### What to produce:
Set the whole listing down again, word for word, with no pictures.

(The data Opens)

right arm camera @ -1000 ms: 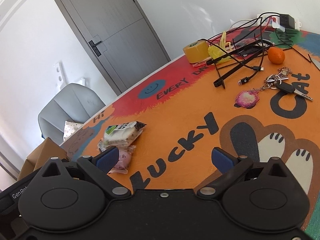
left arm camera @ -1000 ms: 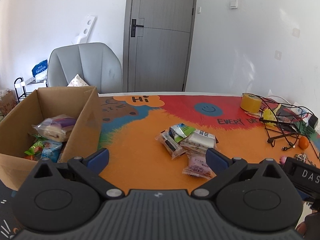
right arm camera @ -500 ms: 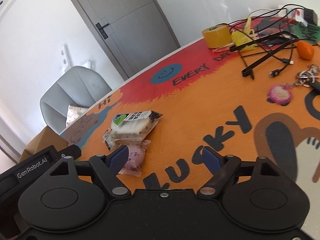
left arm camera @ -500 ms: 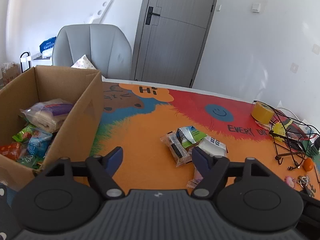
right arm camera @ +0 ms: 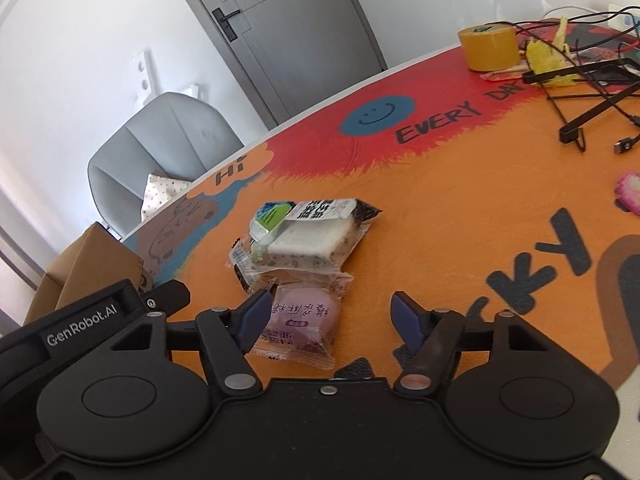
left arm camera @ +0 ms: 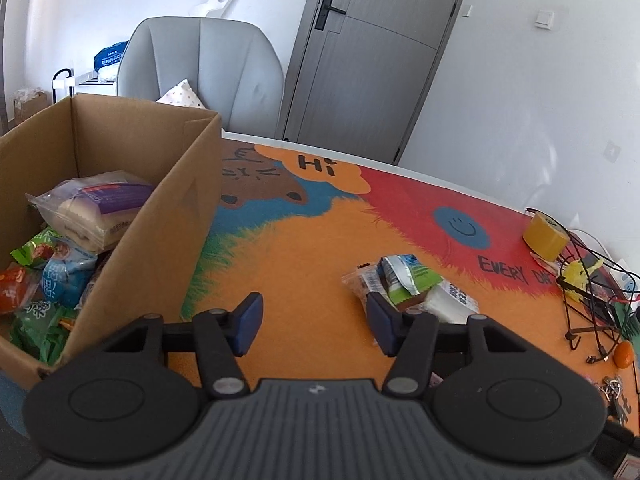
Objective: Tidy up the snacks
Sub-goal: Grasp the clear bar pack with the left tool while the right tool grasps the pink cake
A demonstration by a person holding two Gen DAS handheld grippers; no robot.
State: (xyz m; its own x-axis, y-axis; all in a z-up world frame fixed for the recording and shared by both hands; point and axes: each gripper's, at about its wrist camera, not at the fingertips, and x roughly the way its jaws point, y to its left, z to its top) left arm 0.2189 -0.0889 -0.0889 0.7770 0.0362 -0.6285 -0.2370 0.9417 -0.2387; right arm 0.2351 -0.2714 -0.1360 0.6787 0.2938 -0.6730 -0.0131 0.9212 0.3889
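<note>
1. Right gripper [right arm camera: 326,320]: low over the mat, fingers spread wide and holding nothing, tipped toward the snack pile; left fingertip [right arm camera: 256,312] at the edge of the pink bun packet [right arm camera: 304,326].
2. Left gripper [left arm camera: 312,322]: held level above the mat, fingers likewise apart and holding nothing, right fingertip [left arm camera: 380,318] just in front of the snack pile [left arm camera: 408,286].
3. Snack pile, on the orange part of the mat [left arm camera: 304,256]: pink bun packet nearest, then a white sandwich packet [right arm camera: 316,236] lying over a clear wrapper, a green-labelled packet [right arm camera: 272,216] on the far side.
4. Left of the pile, well apart: open cardboard box [left arm camera: 176,216] with several packets inside, a bread pack [left arm camera: 96,208] on top.
5. Right of the pile, farther back: yellow tape roll [right arm camera: 488,46], tangled black cables [right arm camera: 580,80], an orange [left arm camera: 623,354].
6. Beyond the pile, off the table: grey chair [left arm camera: 204,68] and grey door [left arm camera: 368,60].
</note>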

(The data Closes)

### Answer for this exercise:
right arm camera @ -1000 ms: 
left arm camera @ -1000 ms: 
right arm camera @ -500 ms: 
left arm camera @ -500 ms: 
right arm camera @ +0 ms: 
left arm camera @ +0 ms: 
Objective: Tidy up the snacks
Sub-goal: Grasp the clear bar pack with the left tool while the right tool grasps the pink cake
A demonstration by a person holding two Gen DAS handheld grippers; no robot.
State: (xyz m; its own x-axis, y-axis; all in a z-up world frame fixed for the recording and shared by both hands; point and axes: each gripper's, at about its wrist camera, not at the fingertips, and x roughly the way its jaws point, y to its left, z to its top) left arm 0.2189 -0.0889 -0.0889 0.7770 0.0362 -0.6285 -0.2370 0.9417 -0.2387; right arm 0.2351 -0.2714 -0.1360 0.6787 0.2938 -0.6730 -0.0131 0.9212 0.3889
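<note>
1. Right gripper [right arm camera: 326,320]: low over the mat, fingers spread wide and holding nothing, tipped toward the snack pile; left fingertip [right arm camera: 256,312] at the edge of the pink bun packet [right arm camera: 304,326].
2. Left gripper [left arm camera: 312,322]: held level above the mat, fingers likewise apart and holding nothing, right fingertip [left arm camera: 380,318] just in front of the snack pile [left arm camera: 408,286].
3. Snack pile, on the orange part of the mat [left arm camera: 304,256]: pink bun packet nearest, then a white sandwich packet [right arm camera: 316,236] lying over a clear wrapper, a green-labelled packet [right arm camera: 272,216] on the far side.
4. Left of the pile, well apart: open cardboard box [left arm camera: 176,216] with several packets inside, a bread pack [left arm camera: 96,208] on top.
5. Right of the pile, farther back: yellow tape roll [right arm camera: 488,46], tangled black cables [right arm camera: 580,80], an orange [left arm camera: 623,354].
6. Beyond the pile, off the table: grey chair [left arm camera: 204,68] and grey door [left arm camera: 368,60].
</note>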

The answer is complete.